Saturday, August 19, 2017

Thru-hiking the Long Path


It's official! Scott and I preparing to hike New York State's Long Path in September! I have been holding back on writing a blog post about our upcoming adventure until I knew for certain that we would be hittin' the trail. I can barely contain my excitement as I write the very words. It has been two years since I hiked the Finger Lakes Trail and believe me...these feet are calling for the open trail! We will be beginning in the least likely of places...the 175th Street subway station in Manhattan and traveling 358 miles to John Boyd Thatcher State Park near Altamont, New York. If we choose to follow a mapped but not required roadwalk portion of the trail, we will reach the Adirondack State Park, making the trip a total of 420 miles. We are giving ourselves 4-6 weeks to complete our trek.  

Staghorn Sumac (Rhus typhina) 
Now of course we will not only be hiking the Long Path but botanically hiking the Long Path.  Each day we will be turning our attention to the plant life that calls this trail home and highlighting a plant - or a tree or a moss or a rock tripe -  that speaks to us and furthermore to you.

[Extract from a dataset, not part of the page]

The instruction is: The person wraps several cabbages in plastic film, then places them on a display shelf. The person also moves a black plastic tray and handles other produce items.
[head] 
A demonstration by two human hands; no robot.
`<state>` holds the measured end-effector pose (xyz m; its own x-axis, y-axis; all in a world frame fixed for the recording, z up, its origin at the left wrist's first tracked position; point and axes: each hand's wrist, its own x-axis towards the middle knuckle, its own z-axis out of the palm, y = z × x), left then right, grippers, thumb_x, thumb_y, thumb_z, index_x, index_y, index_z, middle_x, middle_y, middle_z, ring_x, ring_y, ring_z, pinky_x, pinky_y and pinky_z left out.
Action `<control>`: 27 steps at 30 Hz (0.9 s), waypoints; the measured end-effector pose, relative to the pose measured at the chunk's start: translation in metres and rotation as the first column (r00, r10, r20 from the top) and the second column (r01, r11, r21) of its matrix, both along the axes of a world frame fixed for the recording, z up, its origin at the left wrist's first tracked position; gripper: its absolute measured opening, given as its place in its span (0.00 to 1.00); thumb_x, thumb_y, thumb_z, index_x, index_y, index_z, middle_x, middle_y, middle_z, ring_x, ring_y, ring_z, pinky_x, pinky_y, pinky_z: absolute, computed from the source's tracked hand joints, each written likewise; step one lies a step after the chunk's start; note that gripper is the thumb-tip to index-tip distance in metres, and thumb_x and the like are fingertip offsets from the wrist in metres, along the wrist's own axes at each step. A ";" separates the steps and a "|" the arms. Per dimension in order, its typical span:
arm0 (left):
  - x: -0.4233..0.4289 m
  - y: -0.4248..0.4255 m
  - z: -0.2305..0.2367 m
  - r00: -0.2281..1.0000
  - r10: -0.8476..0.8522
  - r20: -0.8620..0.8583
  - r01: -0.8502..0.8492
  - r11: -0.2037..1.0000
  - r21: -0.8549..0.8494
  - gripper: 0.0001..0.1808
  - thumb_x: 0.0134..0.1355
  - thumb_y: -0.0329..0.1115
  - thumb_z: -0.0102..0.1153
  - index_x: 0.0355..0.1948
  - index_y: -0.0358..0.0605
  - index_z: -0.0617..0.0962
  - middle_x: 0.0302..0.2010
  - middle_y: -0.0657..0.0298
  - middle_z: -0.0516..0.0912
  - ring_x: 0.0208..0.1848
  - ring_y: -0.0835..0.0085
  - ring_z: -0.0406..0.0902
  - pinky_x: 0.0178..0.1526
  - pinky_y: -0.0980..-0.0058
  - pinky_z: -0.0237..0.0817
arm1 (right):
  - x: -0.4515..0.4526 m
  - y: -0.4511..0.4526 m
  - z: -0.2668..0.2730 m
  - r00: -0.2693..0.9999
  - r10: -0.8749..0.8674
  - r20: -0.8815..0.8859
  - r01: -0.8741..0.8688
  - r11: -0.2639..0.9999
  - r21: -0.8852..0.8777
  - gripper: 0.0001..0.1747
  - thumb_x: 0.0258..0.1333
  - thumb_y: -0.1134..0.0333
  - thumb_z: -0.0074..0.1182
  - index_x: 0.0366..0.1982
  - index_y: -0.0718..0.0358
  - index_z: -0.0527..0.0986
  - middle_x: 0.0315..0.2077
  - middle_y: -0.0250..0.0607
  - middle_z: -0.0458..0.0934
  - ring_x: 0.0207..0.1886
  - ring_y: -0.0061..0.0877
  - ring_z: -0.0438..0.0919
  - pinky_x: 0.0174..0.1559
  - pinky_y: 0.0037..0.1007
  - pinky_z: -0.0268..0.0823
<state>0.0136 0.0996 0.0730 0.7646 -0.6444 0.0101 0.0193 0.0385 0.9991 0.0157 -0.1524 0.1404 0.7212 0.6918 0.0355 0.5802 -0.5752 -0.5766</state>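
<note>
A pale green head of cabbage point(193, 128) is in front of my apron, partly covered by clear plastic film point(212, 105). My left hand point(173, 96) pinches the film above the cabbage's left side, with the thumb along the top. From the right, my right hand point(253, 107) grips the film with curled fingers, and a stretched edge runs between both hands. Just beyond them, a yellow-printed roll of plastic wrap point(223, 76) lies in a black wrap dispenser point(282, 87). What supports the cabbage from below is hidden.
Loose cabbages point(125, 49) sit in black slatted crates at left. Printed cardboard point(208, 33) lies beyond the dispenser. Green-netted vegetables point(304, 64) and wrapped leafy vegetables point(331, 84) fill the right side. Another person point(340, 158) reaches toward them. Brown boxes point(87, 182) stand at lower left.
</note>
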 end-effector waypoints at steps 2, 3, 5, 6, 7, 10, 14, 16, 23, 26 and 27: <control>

We plan to keep a sort of online journal of our botanical finds, insights and musings at www.Facebook.com/TheBotanicalHiker and www.Facebook.com/HikeLocal, and here at this blog. For those of you who have been following me on my blog, you know that during my time on the Mountains to Sea Trail and Finger Lakes Trail, I researched the edible and medicinal plants of the trail, keeping a daily list of those that I saw along the way.  Given that we will be hiking during the Fall, there are many plants that have gone to seed and are in the soil awaiting next spring. However, I think that this time of year will allow us to better see those that we do encounter and to appreciate the subtleties of the trail, perhaps even seeing more than we would otherwise. Also, by botanically hiking with a more open structure, we are hoping to illicit the full experience of the trail and its plants, with both head and heart. The Long Path has, afterall, always spoke to me subtly...but it has been persistent.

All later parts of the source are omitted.